Kütle spektrometresi tabanlı kimlik RNA-bağlama bölgelerinin için numune hazırlama

Bu prosedürün genel amacı, canlı hücrelerdeki RNA bağlayıcı proteinleri tanımlamak ve UV aracılı foto çapraz bağlama ve ardından kütle spektrometresi kullanarak RNA bağlanma bölgelerini haritalamaktır. Bu yöntem, hangi epigenetik düzenleyicilerin RNA'ya bağlı olduğu ve etkileşimler için hangi protein bölgelerinin gerekli olduğu gibi epigenetik alanındaki temel soruların yanıtlanmasına yardımcı olabilir. Bu tekniğin temel avantajı, protein RNA komplekslerinin saflaştırılmasını içermemesi ve bu nedenle çok az malzeme gerektirmesi ve herhangi bir RNA tipine bağlı proteinleri tanımlamasıdır.

Sunulduğu gibi, bu yöntem nükleer proteinlere odaklanmaktadır, çünkü bu bizim bilimsel ilgi alanımızdır, ancak fraksiyonlama adımlarındaki küçük değişikliklerle, diğer stu-nu-lar bölmelerdeki RNA ve bağlayıcı proteinleri incelemek için kullanılabilir. Fare ESC'lerini metin protokolüne göre kültürledikten ve genişlettikten sonra, hücreleri gerekli sayıda 10 santimetrelik plakaya genişletin.
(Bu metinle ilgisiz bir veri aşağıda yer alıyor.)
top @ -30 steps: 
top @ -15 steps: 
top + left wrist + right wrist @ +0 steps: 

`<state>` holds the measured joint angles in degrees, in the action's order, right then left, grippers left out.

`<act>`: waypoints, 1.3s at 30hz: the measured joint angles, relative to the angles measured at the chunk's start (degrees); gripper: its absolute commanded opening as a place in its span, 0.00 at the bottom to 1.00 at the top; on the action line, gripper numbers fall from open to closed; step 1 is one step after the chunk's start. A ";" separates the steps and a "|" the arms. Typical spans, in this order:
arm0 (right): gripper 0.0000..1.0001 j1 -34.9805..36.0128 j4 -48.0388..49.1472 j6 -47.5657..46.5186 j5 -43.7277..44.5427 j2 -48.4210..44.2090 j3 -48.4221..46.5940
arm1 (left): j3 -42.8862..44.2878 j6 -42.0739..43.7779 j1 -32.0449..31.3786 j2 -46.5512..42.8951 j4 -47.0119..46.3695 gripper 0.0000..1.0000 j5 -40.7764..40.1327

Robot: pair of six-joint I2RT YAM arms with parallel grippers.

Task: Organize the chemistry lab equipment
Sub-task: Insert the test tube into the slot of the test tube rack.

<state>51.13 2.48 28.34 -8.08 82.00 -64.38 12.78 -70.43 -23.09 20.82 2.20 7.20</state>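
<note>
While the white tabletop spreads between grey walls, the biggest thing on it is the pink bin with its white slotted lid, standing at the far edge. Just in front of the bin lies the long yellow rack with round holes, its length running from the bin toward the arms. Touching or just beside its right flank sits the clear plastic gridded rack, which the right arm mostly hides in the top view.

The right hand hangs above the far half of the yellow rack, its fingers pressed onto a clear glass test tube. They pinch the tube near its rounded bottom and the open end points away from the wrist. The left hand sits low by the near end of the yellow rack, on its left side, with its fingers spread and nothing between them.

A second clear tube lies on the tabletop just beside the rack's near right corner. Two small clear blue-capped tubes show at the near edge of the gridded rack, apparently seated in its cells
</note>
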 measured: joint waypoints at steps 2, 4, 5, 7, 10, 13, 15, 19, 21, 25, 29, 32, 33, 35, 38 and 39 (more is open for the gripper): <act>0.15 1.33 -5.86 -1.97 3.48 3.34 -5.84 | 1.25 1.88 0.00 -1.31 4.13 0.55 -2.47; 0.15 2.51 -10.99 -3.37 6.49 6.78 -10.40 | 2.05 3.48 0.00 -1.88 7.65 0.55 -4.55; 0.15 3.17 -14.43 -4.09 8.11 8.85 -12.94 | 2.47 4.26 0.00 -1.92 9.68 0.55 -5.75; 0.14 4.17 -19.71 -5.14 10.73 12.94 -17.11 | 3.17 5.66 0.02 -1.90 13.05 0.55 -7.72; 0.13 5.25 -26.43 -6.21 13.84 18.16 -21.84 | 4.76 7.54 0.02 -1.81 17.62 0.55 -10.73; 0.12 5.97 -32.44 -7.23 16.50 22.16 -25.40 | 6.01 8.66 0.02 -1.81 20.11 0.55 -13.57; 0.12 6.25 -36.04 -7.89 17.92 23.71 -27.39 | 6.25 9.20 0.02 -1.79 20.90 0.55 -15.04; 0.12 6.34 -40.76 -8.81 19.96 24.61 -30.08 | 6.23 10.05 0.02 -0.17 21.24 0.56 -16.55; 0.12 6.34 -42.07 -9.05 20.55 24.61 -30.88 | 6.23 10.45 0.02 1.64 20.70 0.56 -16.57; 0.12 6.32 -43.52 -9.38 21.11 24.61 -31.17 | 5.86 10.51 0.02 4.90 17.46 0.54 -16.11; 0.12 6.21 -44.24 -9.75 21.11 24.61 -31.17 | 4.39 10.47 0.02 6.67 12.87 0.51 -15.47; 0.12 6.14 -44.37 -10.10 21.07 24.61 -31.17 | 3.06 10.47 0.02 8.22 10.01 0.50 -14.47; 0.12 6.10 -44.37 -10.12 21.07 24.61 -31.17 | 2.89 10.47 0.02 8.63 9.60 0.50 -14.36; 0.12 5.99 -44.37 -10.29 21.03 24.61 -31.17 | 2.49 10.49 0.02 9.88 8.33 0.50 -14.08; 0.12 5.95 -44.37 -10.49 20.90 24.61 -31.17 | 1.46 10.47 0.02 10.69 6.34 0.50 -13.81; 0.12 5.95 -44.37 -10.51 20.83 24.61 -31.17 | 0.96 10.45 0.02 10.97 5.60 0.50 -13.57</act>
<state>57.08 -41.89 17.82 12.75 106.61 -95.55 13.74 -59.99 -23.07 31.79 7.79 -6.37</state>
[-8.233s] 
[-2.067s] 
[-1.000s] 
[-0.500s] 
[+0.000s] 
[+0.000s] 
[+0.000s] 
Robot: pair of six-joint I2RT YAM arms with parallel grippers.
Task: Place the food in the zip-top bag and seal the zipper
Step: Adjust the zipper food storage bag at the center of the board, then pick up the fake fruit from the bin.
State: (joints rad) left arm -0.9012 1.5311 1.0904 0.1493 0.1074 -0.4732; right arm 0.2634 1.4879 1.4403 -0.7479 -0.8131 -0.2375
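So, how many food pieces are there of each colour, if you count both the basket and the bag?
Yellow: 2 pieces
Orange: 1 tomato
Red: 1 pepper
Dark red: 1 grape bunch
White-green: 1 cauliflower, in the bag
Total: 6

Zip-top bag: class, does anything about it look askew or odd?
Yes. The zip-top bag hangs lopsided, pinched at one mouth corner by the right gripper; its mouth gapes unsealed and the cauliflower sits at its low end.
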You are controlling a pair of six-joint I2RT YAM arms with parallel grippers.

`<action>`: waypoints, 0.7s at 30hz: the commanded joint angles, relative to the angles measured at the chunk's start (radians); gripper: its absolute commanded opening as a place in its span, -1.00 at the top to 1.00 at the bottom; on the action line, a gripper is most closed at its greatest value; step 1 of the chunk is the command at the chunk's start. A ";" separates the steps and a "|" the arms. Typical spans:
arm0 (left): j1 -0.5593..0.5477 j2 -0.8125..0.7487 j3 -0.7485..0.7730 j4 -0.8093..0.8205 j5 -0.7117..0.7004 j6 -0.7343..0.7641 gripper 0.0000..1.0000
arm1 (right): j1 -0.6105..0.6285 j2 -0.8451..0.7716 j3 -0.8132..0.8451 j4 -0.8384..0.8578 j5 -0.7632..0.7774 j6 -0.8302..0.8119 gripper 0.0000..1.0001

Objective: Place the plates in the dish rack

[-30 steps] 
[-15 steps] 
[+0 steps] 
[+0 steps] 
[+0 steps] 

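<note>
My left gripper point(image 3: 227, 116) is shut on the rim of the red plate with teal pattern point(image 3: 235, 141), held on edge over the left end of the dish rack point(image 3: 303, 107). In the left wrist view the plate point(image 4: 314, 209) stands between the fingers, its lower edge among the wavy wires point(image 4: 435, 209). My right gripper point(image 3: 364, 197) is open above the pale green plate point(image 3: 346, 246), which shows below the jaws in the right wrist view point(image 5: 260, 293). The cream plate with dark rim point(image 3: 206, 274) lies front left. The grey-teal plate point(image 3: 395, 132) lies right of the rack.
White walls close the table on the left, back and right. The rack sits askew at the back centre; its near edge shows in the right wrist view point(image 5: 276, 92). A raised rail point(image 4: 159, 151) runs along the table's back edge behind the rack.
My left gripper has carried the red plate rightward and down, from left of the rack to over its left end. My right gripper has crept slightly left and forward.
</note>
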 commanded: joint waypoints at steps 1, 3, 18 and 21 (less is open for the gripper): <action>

Plakalar birleşmeye ulaşmadan önce, 500 mikro azı dişinin nihai konsantrasyonuna kadar doğrudan ortama dört SU ekleyin.

4sU kontrol kaplarını tedavi edilmeden bırakın. 4sU'yu ortam boyunca homojen bir şekilde dağıtmak için plakaları hafifçe sallayın, ardından plakaları iki saat boyunca aynı doku kültürü inkübatörüne geri koyun. 4sU dahil etmesinin verimliliği hücre tiplerine göre değişir ve bu nedenle verimli çapraz bağlanmayı sağlamak ve toksisiteyi en aza indirmek için konsantrasyonunu ve inkübasyon süresini optimize etmek gerekebilir.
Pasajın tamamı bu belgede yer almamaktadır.